== Available data ==
○ ○ ○ ○ ○ ○ ○

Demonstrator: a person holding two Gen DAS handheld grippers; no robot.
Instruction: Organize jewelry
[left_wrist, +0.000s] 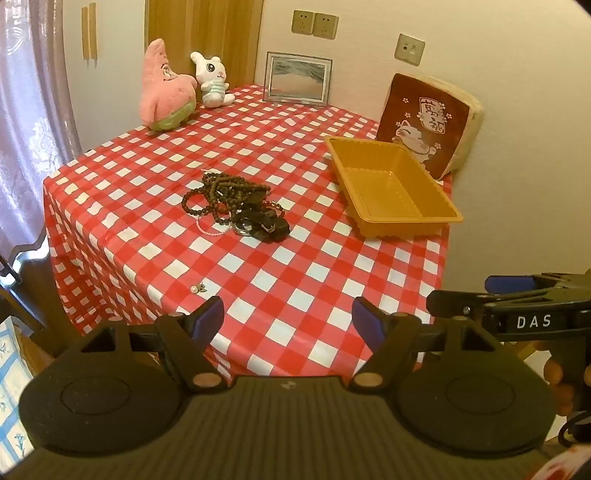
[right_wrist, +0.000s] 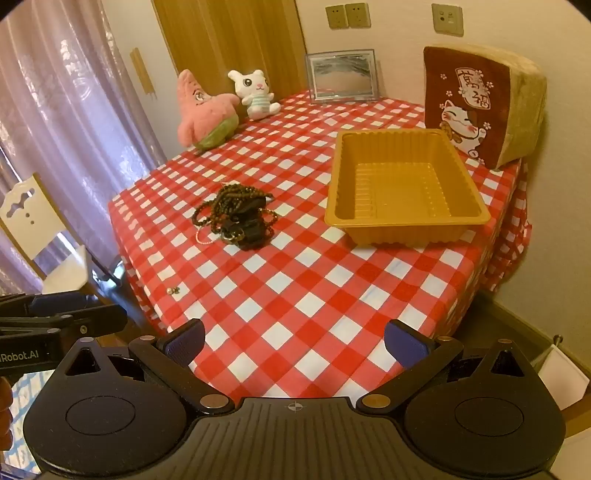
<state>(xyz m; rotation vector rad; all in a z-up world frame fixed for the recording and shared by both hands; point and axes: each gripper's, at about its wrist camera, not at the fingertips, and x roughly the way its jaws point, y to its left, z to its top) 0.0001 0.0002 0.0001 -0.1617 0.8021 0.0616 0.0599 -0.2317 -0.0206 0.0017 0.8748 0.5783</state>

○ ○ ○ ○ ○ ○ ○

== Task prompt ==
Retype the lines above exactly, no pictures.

== The answer ==
Demonstrator: a person holding two Gen DAS handheld grippers; no robot.
Instruction: Organize jewelry
[left_wrist, +0.000s] 
[right_wrist, +0.000s] 
<state>(xyz m; rotation vector rad; all in a z-up world frame fixed for the recording and shared by both hands; point and axes: each gripper's, at about its wrist camera, not at the fingertips, and x roughly the way its jaws point, y to its left, z to its top) 0.0001 0.0002 0.0001 -0.1617 0.8021 0.0616 0.0599 -0.2317 -0.0206 0.0017 0.8748 0.5783</state>

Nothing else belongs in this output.